“The Kenyan political thinker who was unafraid to confront contentious issues.” “The African political scientist who sparked controversy.” This was how The Guardian and The Times of London respectively described Ali Mazrui shortly after his death in October 2014.
That Mazrui thrived on controversy is widely known. The image of Mazrui portrayed by Malawian scholar Paul Zeleza in his intervention at the Ali Mazrui 10th anniversary virtual webinar last month is, however, quite different. Just as Nelson Mandela and Martin Luther King Jr.

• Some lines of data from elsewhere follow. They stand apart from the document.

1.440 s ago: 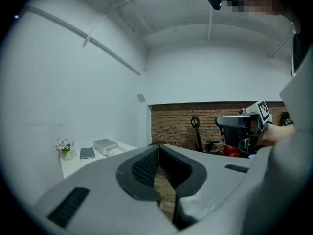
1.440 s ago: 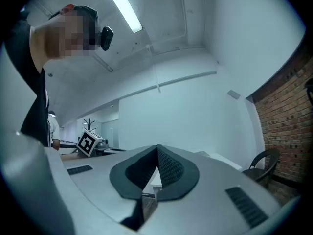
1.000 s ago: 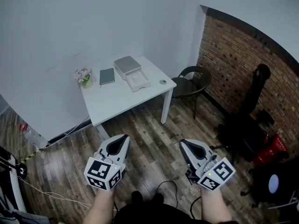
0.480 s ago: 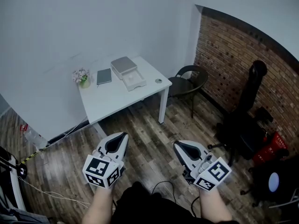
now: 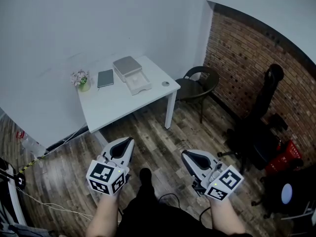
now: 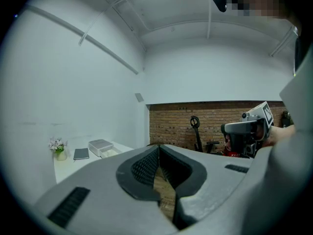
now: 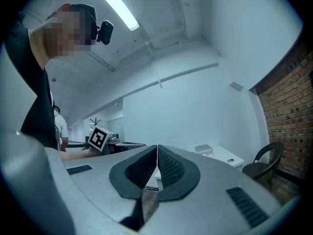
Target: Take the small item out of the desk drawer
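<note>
Both claws sit low in the head view, held out over the wood floor [image 5: 158, 127], well apart from the bench [image 5: 118, 105]. Left claw [image 5: 129, 141]: jaws pressed together, tips meeting, nothing btwn them. Its own view shows only floor thru the slit below the pads. Right claw [image 5: 185, 155]: same, jaws closed tip to tip, empty. The two are side by side w/ a gap between, both pointing roughly toward the bench. Marker cubes sit nearest the person's hands at the bottom of the frame.

The bench is white, against the pale wall, up-left of centre in the head view. At its back stands a small drawer box [image 5: 125, 65] w/ a grey top. Its white drawer [image 5: 139, 84] is pulled out toward the front edge. What lies in the drawer is too small to make out. Left of the box: dark notebook [image 5: 105, 78], lying flat. Further left, at the corner: little pot of flowers [image 5: 80, 79]. Near the right front corner, apart from the drawer: a small round thing [image 5: 165, 83], can't tell what.

Right of the bench: black chair [image 5: 196, 85], by the brick wall [image 5: 247, 68].
</note>
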A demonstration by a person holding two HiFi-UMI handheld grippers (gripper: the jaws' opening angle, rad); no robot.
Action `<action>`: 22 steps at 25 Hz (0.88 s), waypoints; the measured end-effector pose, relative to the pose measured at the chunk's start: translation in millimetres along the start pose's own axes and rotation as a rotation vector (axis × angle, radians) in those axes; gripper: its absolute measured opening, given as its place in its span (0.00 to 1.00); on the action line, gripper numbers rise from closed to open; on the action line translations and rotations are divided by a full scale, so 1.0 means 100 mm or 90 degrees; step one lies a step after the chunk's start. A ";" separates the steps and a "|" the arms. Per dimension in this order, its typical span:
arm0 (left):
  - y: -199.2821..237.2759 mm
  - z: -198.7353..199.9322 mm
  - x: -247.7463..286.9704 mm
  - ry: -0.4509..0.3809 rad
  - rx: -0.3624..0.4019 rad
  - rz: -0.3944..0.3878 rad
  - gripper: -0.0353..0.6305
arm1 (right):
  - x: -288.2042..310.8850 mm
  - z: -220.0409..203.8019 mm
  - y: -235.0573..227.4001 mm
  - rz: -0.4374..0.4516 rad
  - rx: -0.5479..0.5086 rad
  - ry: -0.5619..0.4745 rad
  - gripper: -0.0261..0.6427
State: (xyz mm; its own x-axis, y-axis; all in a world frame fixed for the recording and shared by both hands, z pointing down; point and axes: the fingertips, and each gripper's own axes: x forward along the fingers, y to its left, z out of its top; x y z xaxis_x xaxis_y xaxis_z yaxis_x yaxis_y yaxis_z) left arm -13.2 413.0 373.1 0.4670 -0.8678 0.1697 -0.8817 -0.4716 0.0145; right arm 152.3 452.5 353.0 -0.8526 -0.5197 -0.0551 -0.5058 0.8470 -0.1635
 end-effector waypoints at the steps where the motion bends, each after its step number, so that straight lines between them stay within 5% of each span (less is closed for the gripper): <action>1: 0.07 -0.02 0.09 0.001 -0.004 -0.002 0.07 | 0.06 -0.02 -0.07 -0.002 0.005 0.004 0.05; 14: 1.59 -0.19 1.42 0.028 -0.059 -0.006 0.07 | 1.65 -0.17 -1.25 -0.005 0.046 0.059 0.05; 22: 2.76 -0.21 1.88 0.048 -0.087 0.005 0.07 | 3.05 -0.21 -1.56 0.041 0.060 0.096 0.05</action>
State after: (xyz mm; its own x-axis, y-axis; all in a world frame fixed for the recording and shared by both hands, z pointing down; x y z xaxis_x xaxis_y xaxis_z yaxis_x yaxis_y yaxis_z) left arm -170.3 122.9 429.7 0.4587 -0.8544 0.2439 -0.8884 -0.4351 0.1466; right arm -31.9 163.8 382.4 -0.8963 -0.4365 0.0784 -0.4413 0.8602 -0.2557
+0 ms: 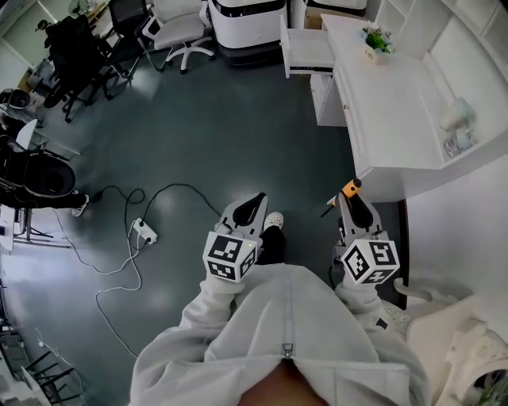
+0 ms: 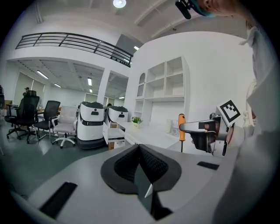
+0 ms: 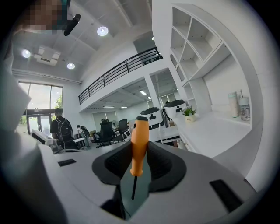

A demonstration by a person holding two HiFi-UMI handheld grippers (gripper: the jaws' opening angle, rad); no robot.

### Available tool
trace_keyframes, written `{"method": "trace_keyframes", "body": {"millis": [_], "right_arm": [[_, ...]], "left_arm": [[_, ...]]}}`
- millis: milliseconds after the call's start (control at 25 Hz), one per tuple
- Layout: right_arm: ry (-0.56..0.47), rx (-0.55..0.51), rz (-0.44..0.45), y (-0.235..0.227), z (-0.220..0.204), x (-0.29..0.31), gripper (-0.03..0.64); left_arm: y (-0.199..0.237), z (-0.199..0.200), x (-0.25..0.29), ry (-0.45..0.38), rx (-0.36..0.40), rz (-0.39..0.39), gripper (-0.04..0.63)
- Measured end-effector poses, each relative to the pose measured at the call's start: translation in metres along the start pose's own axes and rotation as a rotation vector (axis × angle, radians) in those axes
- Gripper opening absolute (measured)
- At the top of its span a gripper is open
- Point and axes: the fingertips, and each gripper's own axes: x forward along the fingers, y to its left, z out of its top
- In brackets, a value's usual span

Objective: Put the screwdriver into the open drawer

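Note:
An orange-handled screwdriver [image 3: 139,145] stands upright between the pads of my right gripper [image 3: 136,164], which is shut on its handle, the thin shaft pointing down. In the head view this gripper [image 1: 352,197] hangs near the corner of the white desk [image 1: 393,111], the screwdriver's orange handle [image 1: 350,187] at its tip. The open drawer [image 1: 308,52] sticks out of the desk's far end, well ahead of both grippers. My left gripper [image 1: 255,200] hovers over the floor, shut with nothing in it [image 2: 141,151]. The left gripper view also shows the screwdriver [image 2: 181,127] at its right.
A small potted plant [image 1: 375,37] and jars [image 1: 458,131] sit on the desk. White machines [image 1: 246,24] stand beside the drawer. Office chairs [image 1: 178,32] are at the upper left. A power strip [image 1: 144,231] with trailing cables lies on the dark floor to my left.

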Motion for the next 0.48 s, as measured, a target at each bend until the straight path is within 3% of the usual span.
{"method": "trace_keyframes", "body": {"millis": [480], "right_arm": [[-0.006,-0.009,-0.015,-0.029,0.044,0.097,0.121]], "left_arm": [[0.06,0.048,0.087,-0.009,0.018,-0.023,0.015]]}}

have often been shorn of their radicalism in much of contemporary analyses, Zeleza’s Mazrui seems to be ideologically compatible with an eclectic motley crew of diverse scholars, revealing a cardboard cutout of the Kenyan scholar. Precisely because Zeleza is a widely respected academic and administrator whose work could have a great impact, particularly on younger scholars, we wish to challenge the portrayal of the Kenyan academic in his 18-page essay “The Enduring Legacy of Ali Mazrui: Commemorating an Intellectual Griot.” Zeleza purports to discuss comparatively Mazrui’s scholarship and that of 28 other thinkers: his predecessors, contemporaries, and successors.
The task could not be nobler, but Zeleza unfortunately largely fails to achieve his stated goals of placing the Kenyan intellectual within the context of his ancestral and contemporary influences. We might classify Zeleza’s sins into two parts: sins of commission and s.